Duluth approved digital access master plan and State broadband grant application

Broadband and broadband funding has been a hot topic in Duluth these days, as WDIO reports, it sounds like some decisions were made this week..

The Duluth City Council considered several broadband related resolutions during a meeting Monday evening.

The council did approve resolutions approving the city’s digital access master plan and also approved a resolution which will allow the city to submit an application to the state for a $3.2 million development grant.

However, the council decided to send back to administration a resolution that would establish up to $5,000,000 from the Community Investment Trust Fund to support the Duluth open Access Fiber Pilot Project.

More information on all three resolutions can be found here.

Arvig and Redwood County seek a Border to Border grant for better broadband

Telecompetitor reports

Regional provider Arvig and Redwood County, Minnesota, have agreed to work together on a $4.4 million public-private partnership to bring fiber to eight cities in the county.

The linchpin of the project will be approval of an application for a $1.3 million grant that Arvig and the county will make to the State of Minnesota Border to Border Broadband Development Grant program.

That funding would be supplemented by $1.2 million from Arvig and a local match of $1.9 million from the county.

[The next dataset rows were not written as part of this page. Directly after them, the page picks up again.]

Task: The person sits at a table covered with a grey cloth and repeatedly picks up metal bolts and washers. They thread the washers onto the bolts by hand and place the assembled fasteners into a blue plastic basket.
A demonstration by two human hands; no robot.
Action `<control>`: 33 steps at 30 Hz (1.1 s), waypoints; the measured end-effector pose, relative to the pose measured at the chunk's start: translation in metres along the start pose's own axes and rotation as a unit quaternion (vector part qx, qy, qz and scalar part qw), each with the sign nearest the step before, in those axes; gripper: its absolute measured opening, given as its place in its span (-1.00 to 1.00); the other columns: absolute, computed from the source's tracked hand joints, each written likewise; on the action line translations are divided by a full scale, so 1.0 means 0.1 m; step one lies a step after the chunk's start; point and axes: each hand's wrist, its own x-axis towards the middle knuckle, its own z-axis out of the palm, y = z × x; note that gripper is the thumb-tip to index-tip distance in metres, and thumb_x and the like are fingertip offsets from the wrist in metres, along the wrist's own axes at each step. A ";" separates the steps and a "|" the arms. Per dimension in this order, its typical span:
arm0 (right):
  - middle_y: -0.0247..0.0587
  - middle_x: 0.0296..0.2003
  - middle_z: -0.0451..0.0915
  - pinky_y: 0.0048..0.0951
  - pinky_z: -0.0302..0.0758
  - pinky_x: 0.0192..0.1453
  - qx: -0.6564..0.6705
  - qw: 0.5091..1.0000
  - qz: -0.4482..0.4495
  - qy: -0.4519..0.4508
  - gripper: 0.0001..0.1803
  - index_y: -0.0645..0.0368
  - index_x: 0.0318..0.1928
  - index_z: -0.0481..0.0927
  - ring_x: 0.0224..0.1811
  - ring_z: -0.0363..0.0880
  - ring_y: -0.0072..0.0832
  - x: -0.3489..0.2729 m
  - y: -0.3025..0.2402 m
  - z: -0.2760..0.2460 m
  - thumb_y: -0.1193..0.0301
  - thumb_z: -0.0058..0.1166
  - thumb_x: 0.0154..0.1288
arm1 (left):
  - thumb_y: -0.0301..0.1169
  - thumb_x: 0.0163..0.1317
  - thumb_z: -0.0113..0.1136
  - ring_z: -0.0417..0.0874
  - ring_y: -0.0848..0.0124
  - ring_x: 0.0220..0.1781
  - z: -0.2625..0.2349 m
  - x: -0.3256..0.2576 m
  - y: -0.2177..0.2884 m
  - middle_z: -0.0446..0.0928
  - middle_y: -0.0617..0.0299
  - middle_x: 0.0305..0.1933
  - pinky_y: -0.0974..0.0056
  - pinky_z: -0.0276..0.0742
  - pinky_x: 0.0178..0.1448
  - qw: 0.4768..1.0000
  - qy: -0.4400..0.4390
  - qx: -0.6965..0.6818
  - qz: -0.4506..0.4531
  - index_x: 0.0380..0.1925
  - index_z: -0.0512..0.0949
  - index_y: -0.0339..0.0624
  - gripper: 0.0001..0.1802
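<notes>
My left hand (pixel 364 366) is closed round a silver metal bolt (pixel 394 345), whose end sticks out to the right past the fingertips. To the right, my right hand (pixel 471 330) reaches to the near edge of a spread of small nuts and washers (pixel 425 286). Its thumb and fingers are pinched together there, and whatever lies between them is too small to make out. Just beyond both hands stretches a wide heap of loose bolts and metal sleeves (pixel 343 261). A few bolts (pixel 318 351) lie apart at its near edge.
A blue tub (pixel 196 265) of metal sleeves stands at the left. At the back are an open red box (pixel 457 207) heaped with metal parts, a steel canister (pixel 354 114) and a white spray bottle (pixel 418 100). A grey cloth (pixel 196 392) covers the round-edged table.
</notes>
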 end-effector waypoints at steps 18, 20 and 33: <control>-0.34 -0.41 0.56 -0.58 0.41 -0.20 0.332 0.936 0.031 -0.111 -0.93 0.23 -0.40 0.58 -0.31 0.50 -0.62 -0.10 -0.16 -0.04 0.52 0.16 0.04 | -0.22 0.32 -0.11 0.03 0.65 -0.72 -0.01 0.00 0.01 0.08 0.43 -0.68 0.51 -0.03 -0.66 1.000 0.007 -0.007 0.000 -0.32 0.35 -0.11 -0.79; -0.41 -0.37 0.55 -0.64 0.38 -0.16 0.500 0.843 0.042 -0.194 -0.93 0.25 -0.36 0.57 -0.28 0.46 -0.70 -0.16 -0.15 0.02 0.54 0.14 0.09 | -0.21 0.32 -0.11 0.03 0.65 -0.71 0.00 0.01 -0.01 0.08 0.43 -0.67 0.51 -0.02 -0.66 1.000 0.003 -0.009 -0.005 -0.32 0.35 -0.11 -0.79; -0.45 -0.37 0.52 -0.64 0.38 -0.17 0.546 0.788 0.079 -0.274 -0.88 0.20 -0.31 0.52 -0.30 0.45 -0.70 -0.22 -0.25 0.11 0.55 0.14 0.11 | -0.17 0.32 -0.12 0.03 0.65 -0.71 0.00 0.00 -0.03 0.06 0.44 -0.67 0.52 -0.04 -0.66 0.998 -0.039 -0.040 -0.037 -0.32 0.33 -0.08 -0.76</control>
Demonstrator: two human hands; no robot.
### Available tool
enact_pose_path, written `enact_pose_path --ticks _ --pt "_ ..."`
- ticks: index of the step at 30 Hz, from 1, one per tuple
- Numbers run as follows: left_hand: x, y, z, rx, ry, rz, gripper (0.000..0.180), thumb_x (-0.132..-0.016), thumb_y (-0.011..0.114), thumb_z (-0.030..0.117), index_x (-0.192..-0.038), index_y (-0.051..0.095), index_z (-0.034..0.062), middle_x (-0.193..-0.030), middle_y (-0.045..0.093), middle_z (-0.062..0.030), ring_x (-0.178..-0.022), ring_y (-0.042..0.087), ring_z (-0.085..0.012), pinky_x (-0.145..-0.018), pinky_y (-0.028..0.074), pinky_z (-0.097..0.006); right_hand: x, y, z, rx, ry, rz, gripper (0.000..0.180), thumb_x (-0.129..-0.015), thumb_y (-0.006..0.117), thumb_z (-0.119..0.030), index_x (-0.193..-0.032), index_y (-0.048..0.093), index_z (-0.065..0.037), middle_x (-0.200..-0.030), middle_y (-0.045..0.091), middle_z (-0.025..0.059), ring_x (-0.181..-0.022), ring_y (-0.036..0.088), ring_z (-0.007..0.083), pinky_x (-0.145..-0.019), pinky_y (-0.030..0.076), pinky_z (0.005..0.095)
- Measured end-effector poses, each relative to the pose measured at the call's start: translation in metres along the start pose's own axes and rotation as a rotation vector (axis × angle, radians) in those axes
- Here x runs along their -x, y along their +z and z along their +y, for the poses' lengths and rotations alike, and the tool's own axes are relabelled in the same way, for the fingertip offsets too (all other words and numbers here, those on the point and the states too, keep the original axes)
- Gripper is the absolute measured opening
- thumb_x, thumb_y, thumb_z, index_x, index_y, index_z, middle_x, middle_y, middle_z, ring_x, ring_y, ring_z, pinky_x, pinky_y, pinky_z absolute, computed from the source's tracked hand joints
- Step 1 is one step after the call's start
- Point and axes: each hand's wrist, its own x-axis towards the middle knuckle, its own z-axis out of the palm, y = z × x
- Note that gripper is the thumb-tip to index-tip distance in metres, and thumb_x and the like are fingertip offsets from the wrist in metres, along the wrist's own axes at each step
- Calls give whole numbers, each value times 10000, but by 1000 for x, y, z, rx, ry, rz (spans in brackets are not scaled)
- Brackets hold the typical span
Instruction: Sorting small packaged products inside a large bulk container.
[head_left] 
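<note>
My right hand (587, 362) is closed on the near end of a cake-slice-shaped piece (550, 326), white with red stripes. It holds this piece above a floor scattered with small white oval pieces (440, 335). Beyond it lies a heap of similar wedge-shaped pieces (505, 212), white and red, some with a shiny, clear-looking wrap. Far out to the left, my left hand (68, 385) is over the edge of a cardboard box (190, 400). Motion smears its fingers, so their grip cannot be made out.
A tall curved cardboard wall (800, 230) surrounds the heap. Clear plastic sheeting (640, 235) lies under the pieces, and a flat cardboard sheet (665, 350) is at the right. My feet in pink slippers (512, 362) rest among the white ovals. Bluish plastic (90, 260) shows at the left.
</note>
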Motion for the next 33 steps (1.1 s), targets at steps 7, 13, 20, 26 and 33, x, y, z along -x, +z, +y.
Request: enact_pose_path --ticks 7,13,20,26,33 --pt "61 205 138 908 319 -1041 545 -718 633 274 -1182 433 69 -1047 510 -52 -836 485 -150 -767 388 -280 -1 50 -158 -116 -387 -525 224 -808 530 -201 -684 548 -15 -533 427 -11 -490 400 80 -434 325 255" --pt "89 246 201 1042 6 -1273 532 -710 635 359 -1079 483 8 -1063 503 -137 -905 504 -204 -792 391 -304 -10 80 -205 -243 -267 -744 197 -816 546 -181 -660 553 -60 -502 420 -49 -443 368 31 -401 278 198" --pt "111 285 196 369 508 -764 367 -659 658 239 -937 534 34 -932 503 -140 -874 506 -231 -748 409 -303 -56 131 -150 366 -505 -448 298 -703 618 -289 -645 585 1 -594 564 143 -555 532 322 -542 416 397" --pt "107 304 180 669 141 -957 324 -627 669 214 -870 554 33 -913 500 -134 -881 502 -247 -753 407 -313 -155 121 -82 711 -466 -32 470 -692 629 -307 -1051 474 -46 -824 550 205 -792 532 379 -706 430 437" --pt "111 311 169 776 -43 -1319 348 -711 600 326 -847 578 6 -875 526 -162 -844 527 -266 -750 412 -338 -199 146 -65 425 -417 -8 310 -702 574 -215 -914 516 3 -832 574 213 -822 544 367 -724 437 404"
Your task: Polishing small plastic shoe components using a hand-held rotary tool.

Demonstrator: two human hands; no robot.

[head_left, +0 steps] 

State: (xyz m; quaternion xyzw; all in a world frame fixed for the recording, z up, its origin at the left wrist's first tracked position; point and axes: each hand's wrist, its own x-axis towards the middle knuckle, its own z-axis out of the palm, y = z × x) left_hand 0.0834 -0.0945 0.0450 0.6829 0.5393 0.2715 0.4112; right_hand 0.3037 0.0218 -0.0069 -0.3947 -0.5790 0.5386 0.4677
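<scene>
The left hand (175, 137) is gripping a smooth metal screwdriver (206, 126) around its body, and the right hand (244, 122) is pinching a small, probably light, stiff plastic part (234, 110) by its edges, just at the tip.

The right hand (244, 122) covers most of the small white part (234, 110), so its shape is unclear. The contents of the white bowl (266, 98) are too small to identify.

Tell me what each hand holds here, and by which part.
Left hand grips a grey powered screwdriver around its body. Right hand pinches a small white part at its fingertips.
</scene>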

The county’s contribution will be money secured through the American Rescue Plan Act (ARPA).

If the Border to Border grant is received, the project will bring 1 Gbps connectivity to residential customers and 10 Gbps service to businesses in Belview, Clements, Morgan, Seaforth, Vesta, Wabasso, Walnut Grove and Wanda. More than 1,870 structures will be served, which represents about 30% of Redwood County residents.

If it goes forward, the Arvig public-private partnership project would be completed in June, 2025.